Why papers won't say our freedom is in peril
By Peter Preston

Welcome to question time on the
Freedom Trail. Did you know that the
Local Government Bill, now wending its
way through Parliament, removes the
statutory right of press and public to
attend your local council's
decision-making meetings? And to get
agenda papers in advance? And to
inspect the minutes when the decision's
taken?

Did you know that the Regulation of
Investigatory Powers Bill, in similar
transition, hands MI5 the right to intercept
any private email it chooses, without even
prior clearance from a judge? Have you
thought what that will mean for journalists'
sources or for your own privacy?

Did you know that the Freedom of
Information Bill is 'grudgingly drafted...
back to front: we haven't got anything at
the front saying something like the Bill's
purpose is to be as open as possible'?
And that, pray, is the opinion of Elizabeth
France, the first designated commissioner
for FoI?

Now, it's possible you might have been
able to answer Yes every time. Perhaps
you're preparing a university thesis on
botched media law - or just a devourer of
the Guardian. But, equally, some - and
maybe all - of this will be news to you.

Why isn't your paper keeping you abreast
of such unpleasing events? Why (as the
sainted Harry Evans, former editor of the
Sunday Times, told the Society of Editors
recently) does the press fight its battles
so feebly? 'If we don't make a stand to
maintain the freedoms of a half-free press,
we shall be back to some of the worst
periods of repression,' he said.

Here - not much for anyone's comfort - is
one big reason why. The struggle against
censorship keeps falling victim to
self-censorship. And if that sounds
bizarre, look at what journalists mean
when they talk about self-censorship.

British newspaper and broadcasting
editors and reporters are not, by and
large, an introspective lot. But, happily,
American journalism and foundation
funding can supply all the
sociologically-honed introspection we
could possibly need. The Columbia
Journalism Review - along with the Pew
Research centre - has just polled 300
leading professionals across the States
on the reasons why stories they think
should be covered aren't covered at all.

The third most regular reason why stories
don't appear is - predictably - because
they are 'damaging to the interests of the
news organisation they're working for'.
You can tell the truth, the whole truth and
nothing but the truth: but not in your own
backyard.

The second reason - cited by 43 per cent
of national print men and 29 per cent of
broadcasters - is that writing a particular
story will expose you 'to ridicule by other
journalists'. In short, don't break away
from the pack.
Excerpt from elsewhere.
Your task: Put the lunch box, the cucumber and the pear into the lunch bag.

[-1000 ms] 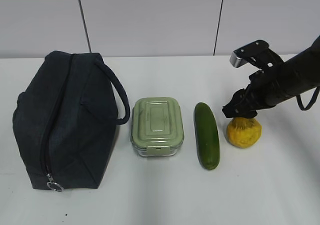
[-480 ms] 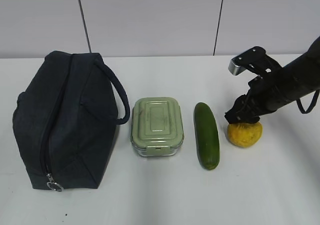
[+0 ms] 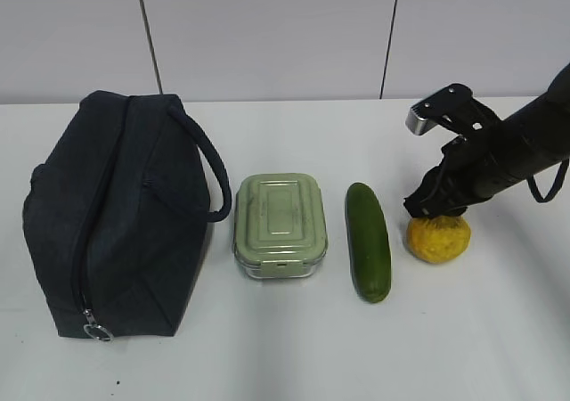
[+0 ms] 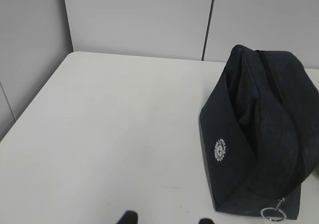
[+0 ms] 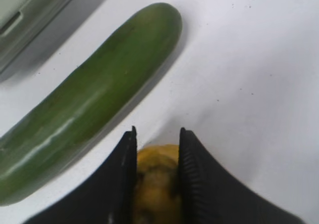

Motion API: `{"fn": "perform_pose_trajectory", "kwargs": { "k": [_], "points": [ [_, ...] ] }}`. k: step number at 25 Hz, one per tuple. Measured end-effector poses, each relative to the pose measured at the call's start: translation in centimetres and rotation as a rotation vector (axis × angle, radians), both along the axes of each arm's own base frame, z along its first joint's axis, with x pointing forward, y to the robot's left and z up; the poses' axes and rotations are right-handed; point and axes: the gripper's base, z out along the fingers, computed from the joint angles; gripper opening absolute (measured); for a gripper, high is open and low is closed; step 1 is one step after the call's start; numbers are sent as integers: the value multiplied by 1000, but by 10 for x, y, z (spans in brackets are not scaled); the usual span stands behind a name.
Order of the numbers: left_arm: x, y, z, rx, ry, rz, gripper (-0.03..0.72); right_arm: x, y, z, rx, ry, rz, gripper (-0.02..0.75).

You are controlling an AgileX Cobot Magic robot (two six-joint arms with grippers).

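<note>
The yellow-orange pear sits on the white table at the right. My right gripper comes down on it from above, and its black fingers are shut on the pear's upper part. The dark green cucumber lies just left of the pear and also shows in the right wrist view. The lunch box with its pale green lid stands at the centre. The navy lunch bag stands at the left, zipper closed, ring pull at its near end. My left gripper is open and empty above bare table, left of the bag.
The bag's loop handle arches toward the lunch box. A grey panelled wall runs behind the table. The table's left edge shows in the left wrist view. A corner of the lunch box shows in the right wrist view.
My right gripper has come lower over the pear and closed on its top. The pear has shifted slightly to the right. Bag, lunch box and cucumber have not moved.
</note>
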Motion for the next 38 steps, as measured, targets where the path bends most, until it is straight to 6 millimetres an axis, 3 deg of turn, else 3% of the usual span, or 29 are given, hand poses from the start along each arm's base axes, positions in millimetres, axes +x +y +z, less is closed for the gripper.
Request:
{"fn": "perform_pose_trajectory", "kwargs": {
  "k": [11,27,32,38],
  "points": [
    [0,0,0,0,0,0,238,-4,2,5,25,23,8,198],
    [3,-4,5,-43,-19,-31,238,-21,7,78,138,-143,-24,197],
    [30,-14,30,-192,-166,-94,239,-31,10,105,227,-192,-45,197],
    [95,-26,34,-368,-29,-179,239,-38,18,136,321,-216,12,197]
  ]
}}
Conform: shape up, go
with the gang. Or you'll be buying your
own drinks next week. Some cynics may
think that an everyday story of
Westminster lobby folk.

But the biggest reason why stories that
the people involved think we need to know
about seldom see the light of day, is
something still more mundane. It's
because they are 'too complicated'.

Fully 62 per cent of the journalists polled
thought, first hand, that 'too complex'
stories which had considerable 'public
interest' hit the spike or the cutting room
floor because they were hard to tell or
absorb. Eighty-four per cent said the
same about stories which were 'important,
but dull'. This is not dumbing down: it is
dumbing out.

So: who wants to pick away at the
intricacies of the Local Government Bill,
apart from a few devoted local editors
determined to find out what's going on?
Who cares about email privacy until some
editor finds he's got weevils in his own
mail box? Who cares about the Freedom
of Information Bill, clause by clause?

It's all a migraine of complexity, a
slaughterer of attention spans. Let's find
something simpler.

Here, on reflection, is the ultimate irony.
Big corporations employ large, expert
teams to hone the news they think that
papers and TV stations ought to carry.
News management is a buoyant New
Labour growth industry. Yet the people
who actually manage the news don't run
the stories that affect them and their
audiences most immediately because
(implicitly) they deem them boring.

Any generalisation like this, of course,
comes trailing honorable exceptions:
reporters such as Nick Cohen, Richard
Norton-Taylor, and Andrew Pierce among
many others, editors around the land who
see the point. But Harry Evans is still right
to draw parallels with his own crusade
long ago for the victims of thalidomide.
That was protracted, expensive, difficult,
complicated - and the rest of Fleet Street
left it too feebly to the Sunday Times.

Is there a case for the defence? Naturally.
Editors are paid to guess what their
readers want in a highly competitive trade.
Is 'self-censorship', in this quivering
American definition, any more than the
necessity of choice?

And anyway, everybody knows - or hopes
they know - that nasty media law in this
country tends to get dropped when the
heavyweight barons of our business call
on Mr Straw or Mr Blair in private at the
eleventh hour. Realpolitik.

But the trouble with that isn't just the
difference between early warning and late
bailing: it is that, as a process, it's
exactly what the row about the Local
Government Bill is all about. It leaves the
reader as citizen in the cold, beyond a
closed door: bereft of the questions, never
mind the answers.


"In England today we can do what we like, as long as we do as we're told."
-- Marriott Edgar

===============================================================
"The facts embodied in Magna Carta and the circumstances giving rise to them
were buried or misunderstood.  The underlying idea of the sovereignty of the
law, long existent in feudal custom, was raised by it into a doctrine for
the national State.  And when in subsequent ages the State, swollen with its
own authority, has attempted to ride roughshod over the rights or liberties
of the subject it is to this doctrine that appeal has again and again been
made, and never as yet, without success."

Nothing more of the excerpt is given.